Для тех лет две тысячи юаней – большущие деньги. Поэтому мать сразу вспомнила про две тысячи, которые дала взаймы Шэнь Гану и которые, по всей видимости, не суждено вернуть, и её охватило негодование. В то время меньше чем за семьсот-восемьсот юаней можно было купить вола для пахоты плугом, а на тысячу – мула, чтобы запрягать в большую телегу. То есть денег, подаренных Лао Ланем нам с сестрёнкой при знакомстве, хватит на двух больших мулов. Во время земельной реформы, если в семье было два мула, наверняка зачисляли в помещики, а станешь помещиком, что называется, пришла беда – отворяй ворота.

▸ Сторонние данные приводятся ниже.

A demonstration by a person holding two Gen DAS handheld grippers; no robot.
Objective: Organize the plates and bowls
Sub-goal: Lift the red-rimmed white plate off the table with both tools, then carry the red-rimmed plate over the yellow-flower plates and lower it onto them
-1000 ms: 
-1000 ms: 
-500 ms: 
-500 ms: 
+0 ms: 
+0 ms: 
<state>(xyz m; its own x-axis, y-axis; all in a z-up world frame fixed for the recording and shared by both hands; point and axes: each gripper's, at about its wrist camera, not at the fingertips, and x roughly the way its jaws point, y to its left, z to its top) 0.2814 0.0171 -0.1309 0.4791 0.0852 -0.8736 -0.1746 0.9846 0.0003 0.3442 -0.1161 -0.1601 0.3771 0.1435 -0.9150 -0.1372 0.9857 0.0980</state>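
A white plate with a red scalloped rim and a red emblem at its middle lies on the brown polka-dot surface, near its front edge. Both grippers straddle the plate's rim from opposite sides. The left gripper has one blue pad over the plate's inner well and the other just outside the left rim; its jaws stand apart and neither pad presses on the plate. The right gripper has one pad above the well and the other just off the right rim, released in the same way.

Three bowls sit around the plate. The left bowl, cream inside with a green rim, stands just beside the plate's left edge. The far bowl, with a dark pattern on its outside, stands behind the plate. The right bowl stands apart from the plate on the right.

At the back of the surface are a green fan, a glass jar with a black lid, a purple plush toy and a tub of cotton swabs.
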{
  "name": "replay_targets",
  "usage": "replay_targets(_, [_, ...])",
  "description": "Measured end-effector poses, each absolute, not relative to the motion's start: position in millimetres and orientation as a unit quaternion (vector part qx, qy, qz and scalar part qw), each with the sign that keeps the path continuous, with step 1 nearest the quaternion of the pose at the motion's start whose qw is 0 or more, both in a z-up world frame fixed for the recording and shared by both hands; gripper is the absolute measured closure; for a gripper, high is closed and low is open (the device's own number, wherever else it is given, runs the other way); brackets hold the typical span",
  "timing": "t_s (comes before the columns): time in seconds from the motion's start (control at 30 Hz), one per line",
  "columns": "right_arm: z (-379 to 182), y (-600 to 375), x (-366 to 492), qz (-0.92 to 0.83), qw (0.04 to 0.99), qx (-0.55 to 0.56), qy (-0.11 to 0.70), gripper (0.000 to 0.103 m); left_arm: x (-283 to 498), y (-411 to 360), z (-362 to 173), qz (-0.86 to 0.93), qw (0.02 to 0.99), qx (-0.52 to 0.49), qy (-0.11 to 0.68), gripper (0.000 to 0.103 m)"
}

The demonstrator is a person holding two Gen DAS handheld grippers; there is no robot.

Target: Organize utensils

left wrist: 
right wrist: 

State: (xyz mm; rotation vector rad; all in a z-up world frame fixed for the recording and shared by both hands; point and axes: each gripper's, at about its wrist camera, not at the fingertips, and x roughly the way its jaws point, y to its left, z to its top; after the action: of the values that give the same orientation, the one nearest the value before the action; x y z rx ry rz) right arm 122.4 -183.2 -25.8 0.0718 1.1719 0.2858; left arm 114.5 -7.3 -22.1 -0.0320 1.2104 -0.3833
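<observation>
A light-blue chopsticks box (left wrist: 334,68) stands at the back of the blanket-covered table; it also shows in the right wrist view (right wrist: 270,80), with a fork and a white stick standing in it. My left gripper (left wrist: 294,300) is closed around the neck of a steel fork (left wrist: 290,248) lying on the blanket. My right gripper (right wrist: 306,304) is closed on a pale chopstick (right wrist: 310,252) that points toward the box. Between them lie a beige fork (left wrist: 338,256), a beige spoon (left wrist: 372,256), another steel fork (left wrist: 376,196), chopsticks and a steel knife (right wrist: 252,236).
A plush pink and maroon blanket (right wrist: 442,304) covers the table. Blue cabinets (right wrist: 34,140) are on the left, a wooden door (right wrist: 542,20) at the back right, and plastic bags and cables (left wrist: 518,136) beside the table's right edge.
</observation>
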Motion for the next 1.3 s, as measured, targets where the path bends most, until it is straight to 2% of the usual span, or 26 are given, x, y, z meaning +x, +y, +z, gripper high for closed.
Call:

– Ну и что в этом хорошего? – мать нахмурила брови, бормоча, как древняя старуха. Протянутые вперёд руки застыли, и она чуть сгорбилась, будто держала в руках не две пачки денег, а два увесистых камня.
– Нет, так верни, – сказал отец.
– Как это «верни»? – раздражённо парировала мать. – Ты пойдёшь возвращать?
– Пусть Сяотун идёт, – откликнулся отец. – Ребёнка совесть мучить не будет, да и осуждать никто не будет…
– У детей тоже совесть есть, – ответила мать.
– Ну, решай сама, я возражать не буду.
– Придётся временно оставить, – в голосе матери звучала неловкость. – Это мы, называется, человека в гости приглашали? Суп с карасями нам сварили, пельмени с акульим мясом приготовили, да ещё столько подарков надарили.
– Это говорит о том, что ты искренне хочешь наладить со мной отношения, – сказал отец.
– На самом деле этот человек совсем не такой мелочный, как ты думаешь, – продолжала мать. – Когда тебя не было, он много помогал нам. Мотоблок продал по цене металлолома; землю под строительство дома утвердил без каких-либо подношений. Сколько людей с подарками обращались и не получили сносного участка. Не будь его, мы бы и дом не сумели построить.
– За всё мне отдуваться, – вздохнул отец. – Теперь у него в лакеях походить придётся. Он сделал подарок, теперь наш черёд его одаривать.
– Эти деньги транжирить нельзя, надо их первым делом в банк положить, – размышляла мать. – Через несколько лет Сяотуну и Цзяоцзяо учиться надо будет.
* * *
Вспыхивали фейерверки, разделяя всё вокруг на яркий блеск и темноту. Я был чуть испуган, словно оказался на границе жизни и смерти и озирался на мир тьмы и света. В этих пределах кратковременного блеска я увидел многократно возникающего Старшóго Ланя, который снова встретился со старой монахиней перед храмом. Монахиня передала ему пелёнки со словами:
– Благодетель, связи Хуэймин с мирским ясно видны, разбирайся сам.
Фейерверк погас, всё перед глазами погрузилось во мрак. Послышался плач младенца. В блеске нового фейерверка я увидел личико этого младенца, широко разевающего рот в плаче, а потом снова заметил вроде бы полную безразличия физиономию Старшóго Ланя. Стало ясно, что в душе у него бушуют эмоции, потому что в глазах у него поблёскивало что-то влажное.